Conclusion: HPSP might reduce tricuspid regurgitation and improve cardiac function in patients with persistent atrial fibrillation after left-sided valve surgery.
Introduction
Left-sided valve surgery was a common procedure for left heart valve (mitral valve, and aortic valve) disease. About 69,000 patients in China underwent valve replacement or repair operations every year (1). Secondary tricuspid regurgitation was a common comorbidity in patients who had left-sided valve replacement. Its incidence increased over time to more than 50% (2). The progressive aggravating tricuspid regurgitation gradually deteriorates the heart function and eventually leads to refractory right heart failure (3). Although these patients could take another tricuspid valve surgery, the timing for surgery was difficult to determine, and many patients were delayed until the end-stage, losing the opportunities for surgery (4). Furthermore, the mortality of tricuspid valve surgery after the first left-sided valve surgery could reach 25%, and the three-year survival rate was only 19% (5). Therefore, finding treatment strategies for preventing the progression of tricuspid regurgitation was the best hope for reducing the mortality and morbidity for these patients.

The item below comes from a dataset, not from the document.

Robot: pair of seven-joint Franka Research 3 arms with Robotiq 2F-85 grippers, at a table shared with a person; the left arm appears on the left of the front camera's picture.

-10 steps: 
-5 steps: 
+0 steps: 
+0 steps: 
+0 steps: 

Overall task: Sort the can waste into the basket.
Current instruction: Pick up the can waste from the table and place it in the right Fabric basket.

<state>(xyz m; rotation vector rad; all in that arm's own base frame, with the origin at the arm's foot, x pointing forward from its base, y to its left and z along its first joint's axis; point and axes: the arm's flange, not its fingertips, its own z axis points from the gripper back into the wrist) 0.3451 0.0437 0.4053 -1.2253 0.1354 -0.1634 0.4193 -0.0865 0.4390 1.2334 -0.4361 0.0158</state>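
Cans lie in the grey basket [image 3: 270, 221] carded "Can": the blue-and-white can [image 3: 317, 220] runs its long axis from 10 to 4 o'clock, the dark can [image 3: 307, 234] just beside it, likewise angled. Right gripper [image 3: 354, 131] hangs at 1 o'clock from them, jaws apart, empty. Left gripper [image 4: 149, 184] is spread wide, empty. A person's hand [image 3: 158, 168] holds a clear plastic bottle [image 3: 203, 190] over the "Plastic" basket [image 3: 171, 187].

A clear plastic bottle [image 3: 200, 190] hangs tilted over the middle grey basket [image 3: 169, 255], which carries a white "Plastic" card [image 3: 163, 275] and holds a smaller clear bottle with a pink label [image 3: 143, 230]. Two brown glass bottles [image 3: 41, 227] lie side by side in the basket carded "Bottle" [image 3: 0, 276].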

More than 90% of the patients after left-sided valve surgery had persistent atrial fibrillation (AF) (3), which could promote the dilatation of the tricuspid annulus, considered to be an important etiology of exacerbation of tricuspid regurgitation (6). When atrial fibrillation was combined with bradycardia, permanent pacemaker implantation was required (7). The His-Purkinje system pacing (HPSP) including His bundle pacing (HBP) and left bundle branch pacing (LBBP) was a new physiological pacing method, which can prevent and treat heart failure by directly pacing the His bundle or the left bundle branch to maintain synchronous pacing (8, 9). A recently published systematic review showed that there was marked improvement in tricuspid regurgitation grade after His bundle pacing for cardiac resynchronization therapy (CRT) and atrioventricular block (AVB) (10). This suggested that HPSP might alleviate tricuspid regurgitation. But its effect on tricuspid regurgitation after left-sided valve surgery remains unclear and awaits further exploration in the future.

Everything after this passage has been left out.